Entender que no todo siempre tiene una explicación

La humanidad (la maternidad, que es nuestro micromundo) exige respuestas, de la misma forma en la que aclama por fórmulas infalibles cuando la melodía no suena tan bonita. Cuando algo se desajusta, es común -y casi obligatorio- rastrear motivos, como si identificar alguna posible causa nos refrescara la energía.

¿Será algún diente por asomar, alguna fase de sueño que se incorpora, muy abrigada, muy desabrigada, cólicos, la crisis del primer mes, el tercero, el octavo, el décimo noveno, el vecino que hace ruido, el perro que ladra, la puerta que rechina, el astro que se desalinea y la mar en coche?

El ser humano es un sistema complejo y encontrar una respuesta certera para todo puede ser una búsqueda agotadora.
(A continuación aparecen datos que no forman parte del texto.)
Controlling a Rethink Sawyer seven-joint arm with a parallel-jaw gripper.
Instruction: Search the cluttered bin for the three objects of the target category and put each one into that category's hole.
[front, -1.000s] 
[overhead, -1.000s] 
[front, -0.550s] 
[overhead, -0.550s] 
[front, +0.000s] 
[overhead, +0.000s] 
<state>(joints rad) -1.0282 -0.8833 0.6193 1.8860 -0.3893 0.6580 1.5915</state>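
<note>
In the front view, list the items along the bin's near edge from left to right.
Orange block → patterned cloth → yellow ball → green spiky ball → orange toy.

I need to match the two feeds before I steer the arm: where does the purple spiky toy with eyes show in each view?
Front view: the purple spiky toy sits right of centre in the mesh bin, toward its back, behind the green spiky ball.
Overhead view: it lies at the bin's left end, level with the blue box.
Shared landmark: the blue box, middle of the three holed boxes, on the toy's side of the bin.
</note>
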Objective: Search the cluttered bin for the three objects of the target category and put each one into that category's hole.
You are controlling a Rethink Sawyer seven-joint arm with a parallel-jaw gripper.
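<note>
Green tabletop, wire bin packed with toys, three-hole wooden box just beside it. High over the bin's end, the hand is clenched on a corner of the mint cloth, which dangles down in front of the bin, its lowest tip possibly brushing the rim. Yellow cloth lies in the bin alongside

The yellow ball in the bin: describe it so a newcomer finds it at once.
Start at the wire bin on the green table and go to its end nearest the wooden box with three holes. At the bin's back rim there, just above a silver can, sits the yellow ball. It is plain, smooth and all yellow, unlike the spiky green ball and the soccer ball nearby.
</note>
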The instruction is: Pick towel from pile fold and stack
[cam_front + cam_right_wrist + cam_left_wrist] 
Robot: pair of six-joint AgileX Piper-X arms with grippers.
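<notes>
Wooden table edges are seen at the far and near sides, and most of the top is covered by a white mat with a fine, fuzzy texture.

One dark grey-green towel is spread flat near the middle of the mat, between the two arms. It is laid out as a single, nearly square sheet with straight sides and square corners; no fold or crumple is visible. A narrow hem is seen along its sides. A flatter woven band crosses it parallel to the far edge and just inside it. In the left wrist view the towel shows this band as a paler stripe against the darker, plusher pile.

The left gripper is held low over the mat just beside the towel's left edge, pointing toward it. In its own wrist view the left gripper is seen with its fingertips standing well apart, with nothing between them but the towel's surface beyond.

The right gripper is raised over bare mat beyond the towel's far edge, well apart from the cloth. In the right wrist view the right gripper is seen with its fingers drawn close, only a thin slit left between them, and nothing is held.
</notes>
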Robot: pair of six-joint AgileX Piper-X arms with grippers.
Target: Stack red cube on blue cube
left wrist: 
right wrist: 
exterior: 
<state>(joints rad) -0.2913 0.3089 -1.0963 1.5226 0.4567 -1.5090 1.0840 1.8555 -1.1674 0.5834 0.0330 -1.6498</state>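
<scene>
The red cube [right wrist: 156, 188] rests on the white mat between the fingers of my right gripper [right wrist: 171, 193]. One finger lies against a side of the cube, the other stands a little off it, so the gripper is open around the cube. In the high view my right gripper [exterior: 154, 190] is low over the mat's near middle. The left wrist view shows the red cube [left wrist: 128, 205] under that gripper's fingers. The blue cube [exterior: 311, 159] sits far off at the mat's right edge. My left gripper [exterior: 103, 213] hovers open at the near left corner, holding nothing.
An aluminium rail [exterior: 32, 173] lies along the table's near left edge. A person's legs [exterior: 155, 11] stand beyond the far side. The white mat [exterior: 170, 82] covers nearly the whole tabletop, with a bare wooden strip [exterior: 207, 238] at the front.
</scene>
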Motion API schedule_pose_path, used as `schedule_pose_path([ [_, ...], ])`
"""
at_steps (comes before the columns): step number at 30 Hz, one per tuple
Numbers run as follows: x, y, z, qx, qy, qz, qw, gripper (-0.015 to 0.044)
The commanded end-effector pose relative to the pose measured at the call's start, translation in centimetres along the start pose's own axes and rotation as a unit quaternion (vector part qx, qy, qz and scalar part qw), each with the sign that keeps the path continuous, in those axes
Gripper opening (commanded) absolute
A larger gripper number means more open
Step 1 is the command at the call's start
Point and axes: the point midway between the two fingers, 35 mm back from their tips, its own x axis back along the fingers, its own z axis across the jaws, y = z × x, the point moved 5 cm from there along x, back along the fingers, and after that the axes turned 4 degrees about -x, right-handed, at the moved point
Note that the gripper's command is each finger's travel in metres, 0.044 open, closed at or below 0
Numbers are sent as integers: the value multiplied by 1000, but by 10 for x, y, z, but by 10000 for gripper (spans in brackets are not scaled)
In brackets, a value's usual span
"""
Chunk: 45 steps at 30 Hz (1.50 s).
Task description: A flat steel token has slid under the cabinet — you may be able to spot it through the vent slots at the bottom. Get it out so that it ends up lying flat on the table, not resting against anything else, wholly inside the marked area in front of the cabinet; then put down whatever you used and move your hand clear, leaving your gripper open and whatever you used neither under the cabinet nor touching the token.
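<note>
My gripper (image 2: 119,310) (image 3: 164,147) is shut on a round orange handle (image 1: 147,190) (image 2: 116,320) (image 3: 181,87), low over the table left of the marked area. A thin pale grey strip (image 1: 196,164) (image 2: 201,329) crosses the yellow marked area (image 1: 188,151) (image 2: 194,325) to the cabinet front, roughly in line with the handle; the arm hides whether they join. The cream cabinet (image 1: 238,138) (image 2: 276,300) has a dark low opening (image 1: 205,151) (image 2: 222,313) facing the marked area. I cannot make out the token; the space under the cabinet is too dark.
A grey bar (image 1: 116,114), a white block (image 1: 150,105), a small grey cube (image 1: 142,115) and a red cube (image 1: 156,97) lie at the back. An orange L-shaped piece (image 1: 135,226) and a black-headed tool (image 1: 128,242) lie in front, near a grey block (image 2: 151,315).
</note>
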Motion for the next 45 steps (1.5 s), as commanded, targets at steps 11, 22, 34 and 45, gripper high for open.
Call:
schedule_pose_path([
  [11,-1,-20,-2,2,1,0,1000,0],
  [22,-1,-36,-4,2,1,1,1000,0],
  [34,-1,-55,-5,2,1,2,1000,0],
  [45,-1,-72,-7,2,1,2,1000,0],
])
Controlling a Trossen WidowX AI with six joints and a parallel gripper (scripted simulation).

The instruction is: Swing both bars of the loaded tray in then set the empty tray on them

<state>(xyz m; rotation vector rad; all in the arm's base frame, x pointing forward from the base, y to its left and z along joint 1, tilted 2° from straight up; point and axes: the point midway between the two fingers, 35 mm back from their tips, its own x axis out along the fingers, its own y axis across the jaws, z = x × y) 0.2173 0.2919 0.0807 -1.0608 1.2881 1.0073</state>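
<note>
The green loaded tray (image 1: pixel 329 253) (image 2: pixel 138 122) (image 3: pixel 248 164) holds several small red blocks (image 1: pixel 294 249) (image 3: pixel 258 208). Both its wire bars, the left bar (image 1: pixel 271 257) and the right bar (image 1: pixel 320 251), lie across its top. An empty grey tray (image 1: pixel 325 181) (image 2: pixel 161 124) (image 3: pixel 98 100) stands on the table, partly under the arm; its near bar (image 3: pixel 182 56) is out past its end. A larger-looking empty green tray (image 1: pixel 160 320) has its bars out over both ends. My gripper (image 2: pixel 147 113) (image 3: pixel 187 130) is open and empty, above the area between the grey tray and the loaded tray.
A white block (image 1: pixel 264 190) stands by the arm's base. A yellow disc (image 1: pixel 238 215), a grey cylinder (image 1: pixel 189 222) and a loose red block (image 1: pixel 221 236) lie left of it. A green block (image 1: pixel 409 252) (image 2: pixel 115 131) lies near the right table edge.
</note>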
A veces, querida amiga, despojarnos del deber autoimpuesto de categorizar todas las situaciones quita peso, trae calma. Transitoria, fugaz, frágil. Calma al fin. ⁣

Regalar presencia. Donar el cuerpo

En una sociedad signada por los mandatos y slogans comerciales, hoy sabemos que los bebés y niños/as necesitan ver caras, la de su madre, la de la gente cercana. Necesitan ser besados, acariciados, contenidos cuando el llanto los invade, alzados, sostenidos en sus miedos y emociones. No necesitan juguetes sofisticados ni luces estridentes.

Necesitan que les enseñemos y expliquemos el mundo a través de las palabras, de miradas sentidas. Necesitan tiempo compartido y la oportunidad de moverse, explorar y observar con curiosidad la naturaliza. No necesitan pantallas gigantescas o aprender a leer a los 4 años ni hacer cálculos matemáticos a corta edad.

Entregarse a una montaña rusa de emociones


No está mal desearte en una isla recóndita. No está mal alimentar tu ambición profesional, tu vida social. Sos mamá y cantás La Vaca Lola con entusiasmo y buen ritmo, pero también sos mujer que gusta de buenas charlas, comida caliente y los corpiños que levantan hasta el espíritu.

Traer un hijo al mundo es un verdadero cimbronazo, una ráfaga repentina que despeina los sentidos, reacomoda prioridades de un cachetazo y revoluciona hasta la porción más adormecida de nuestra existencia. ⁣


Permitite sentir lo que sea que sientas y dejá la maternidad romantizada para las tapas de revistas.

Somos las mejores mamás que podemos construir, aun cometiendo errores y volanteando sobre la marcha.